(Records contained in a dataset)
- - - - -
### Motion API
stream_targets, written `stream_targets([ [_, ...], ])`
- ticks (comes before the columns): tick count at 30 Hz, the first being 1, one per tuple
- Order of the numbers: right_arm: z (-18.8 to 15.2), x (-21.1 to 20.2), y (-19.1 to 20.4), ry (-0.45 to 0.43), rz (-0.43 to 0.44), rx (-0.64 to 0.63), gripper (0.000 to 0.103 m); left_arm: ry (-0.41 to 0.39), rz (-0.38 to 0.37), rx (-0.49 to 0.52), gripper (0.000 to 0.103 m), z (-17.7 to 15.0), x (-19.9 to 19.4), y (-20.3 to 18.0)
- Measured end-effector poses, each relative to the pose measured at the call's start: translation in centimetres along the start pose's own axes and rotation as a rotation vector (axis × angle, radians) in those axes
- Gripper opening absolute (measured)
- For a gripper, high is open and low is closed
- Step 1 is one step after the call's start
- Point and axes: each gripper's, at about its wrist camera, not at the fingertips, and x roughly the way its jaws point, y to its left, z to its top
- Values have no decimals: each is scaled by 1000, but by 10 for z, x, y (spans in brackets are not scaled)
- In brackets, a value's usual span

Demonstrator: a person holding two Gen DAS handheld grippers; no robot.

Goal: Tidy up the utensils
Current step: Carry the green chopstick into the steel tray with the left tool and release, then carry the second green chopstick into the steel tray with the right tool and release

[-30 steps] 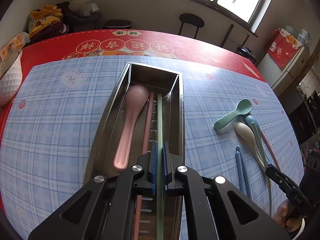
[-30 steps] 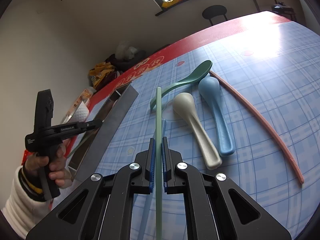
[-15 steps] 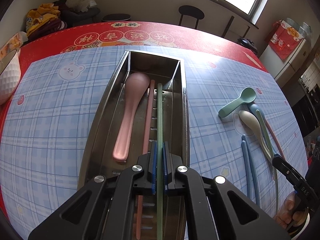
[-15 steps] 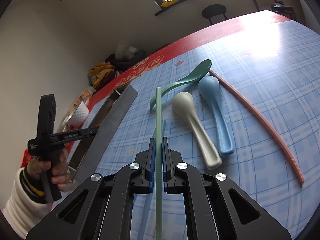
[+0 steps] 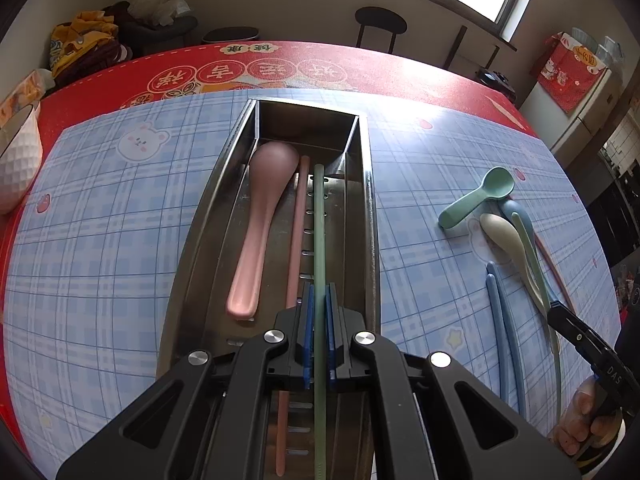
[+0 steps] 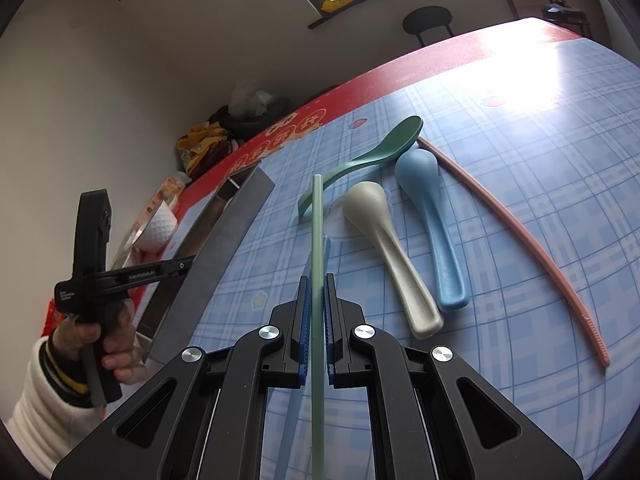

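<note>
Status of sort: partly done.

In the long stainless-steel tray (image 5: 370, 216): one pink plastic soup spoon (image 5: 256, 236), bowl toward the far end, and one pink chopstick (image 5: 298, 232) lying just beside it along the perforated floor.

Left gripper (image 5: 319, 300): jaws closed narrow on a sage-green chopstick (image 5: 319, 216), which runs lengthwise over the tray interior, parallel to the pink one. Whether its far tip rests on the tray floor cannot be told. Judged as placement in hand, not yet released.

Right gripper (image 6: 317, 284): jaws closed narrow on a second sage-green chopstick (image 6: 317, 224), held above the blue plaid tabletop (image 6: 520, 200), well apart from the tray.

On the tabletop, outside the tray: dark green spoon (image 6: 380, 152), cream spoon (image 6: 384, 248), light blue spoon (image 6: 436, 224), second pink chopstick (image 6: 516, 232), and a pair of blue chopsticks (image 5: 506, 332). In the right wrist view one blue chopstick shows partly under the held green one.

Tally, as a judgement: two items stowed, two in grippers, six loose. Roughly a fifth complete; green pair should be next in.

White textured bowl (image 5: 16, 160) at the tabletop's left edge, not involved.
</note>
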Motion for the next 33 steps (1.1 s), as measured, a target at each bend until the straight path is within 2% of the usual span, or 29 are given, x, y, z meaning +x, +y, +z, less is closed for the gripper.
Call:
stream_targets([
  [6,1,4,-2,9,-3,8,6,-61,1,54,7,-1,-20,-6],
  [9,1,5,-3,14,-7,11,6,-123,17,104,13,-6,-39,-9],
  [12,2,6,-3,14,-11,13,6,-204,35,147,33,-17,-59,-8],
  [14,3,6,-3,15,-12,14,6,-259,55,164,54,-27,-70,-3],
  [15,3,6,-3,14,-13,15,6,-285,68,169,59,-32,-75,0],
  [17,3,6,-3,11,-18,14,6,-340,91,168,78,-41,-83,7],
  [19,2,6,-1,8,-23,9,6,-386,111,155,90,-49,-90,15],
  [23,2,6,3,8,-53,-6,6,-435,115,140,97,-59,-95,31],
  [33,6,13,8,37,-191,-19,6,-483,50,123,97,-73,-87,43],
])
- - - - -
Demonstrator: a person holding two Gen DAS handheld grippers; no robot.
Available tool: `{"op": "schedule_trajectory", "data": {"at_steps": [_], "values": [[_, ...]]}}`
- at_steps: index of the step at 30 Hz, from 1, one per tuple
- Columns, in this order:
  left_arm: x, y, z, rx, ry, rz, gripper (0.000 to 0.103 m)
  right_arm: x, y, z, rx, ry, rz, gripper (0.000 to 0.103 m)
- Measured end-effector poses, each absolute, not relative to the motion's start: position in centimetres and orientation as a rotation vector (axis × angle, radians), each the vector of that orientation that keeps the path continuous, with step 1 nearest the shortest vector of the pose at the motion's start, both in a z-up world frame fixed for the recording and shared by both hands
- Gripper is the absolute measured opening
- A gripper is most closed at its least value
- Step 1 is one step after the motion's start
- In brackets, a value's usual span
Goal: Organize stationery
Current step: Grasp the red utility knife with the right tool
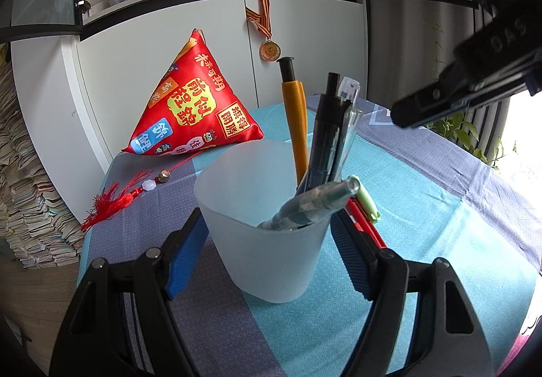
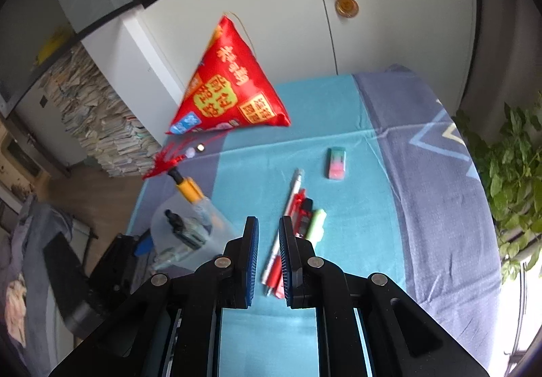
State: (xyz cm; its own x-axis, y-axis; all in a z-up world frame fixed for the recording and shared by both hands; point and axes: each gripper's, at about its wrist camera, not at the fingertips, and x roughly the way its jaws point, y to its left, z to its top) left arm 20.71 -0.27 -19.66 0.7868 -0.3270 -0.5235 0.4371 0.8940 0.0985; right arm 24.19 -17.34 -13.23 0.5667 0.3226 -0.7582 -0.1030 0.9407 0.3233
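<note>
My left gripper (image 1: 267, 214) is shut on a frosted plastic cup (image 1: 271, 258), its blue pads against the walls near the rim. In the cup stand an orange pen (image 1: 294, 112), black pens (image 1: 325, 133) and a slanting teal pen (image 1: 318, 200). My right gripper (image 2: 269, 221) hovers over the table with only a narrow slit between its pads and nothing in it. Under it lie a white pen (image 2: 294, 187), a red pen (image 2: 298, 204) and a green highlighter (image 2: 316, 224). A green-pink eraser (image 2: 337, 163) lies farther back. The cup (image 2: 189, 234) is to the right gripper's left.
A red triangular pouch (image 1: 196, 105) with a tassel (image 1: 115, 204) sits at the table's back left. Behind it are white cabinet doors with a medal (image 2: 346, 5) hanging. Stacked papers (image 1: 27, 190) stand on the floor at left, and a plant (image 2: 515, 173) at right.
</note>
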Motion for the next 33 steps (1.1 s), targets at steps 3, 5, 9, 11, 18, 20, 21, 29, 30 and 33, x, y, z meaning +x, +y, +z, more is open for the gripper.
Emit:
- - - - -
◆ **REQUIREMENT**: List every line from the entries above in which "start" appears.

◆ **RESULT OF THE TASK**:
- Measured end-effector poses, each relative to the pose measured at the call's start: translation in centimetres along the start pose's own axes and rotation as a rotation vector (axis × angle, radians) in those axes
- Step 1 is one step after the call's start
- Measured end-effector poses, each absolute, not relative to the motion's start: position in centimetres and orientation as a rotation vector (axis × angle, radians), each the vector of that orientation that keeps the path continuous, with step 1 nearest the shortest vector of the pose at the motion's start, both in a z-up world frame fixed for the recording and shared by both hands
- Step 1 is one step after the motion's start

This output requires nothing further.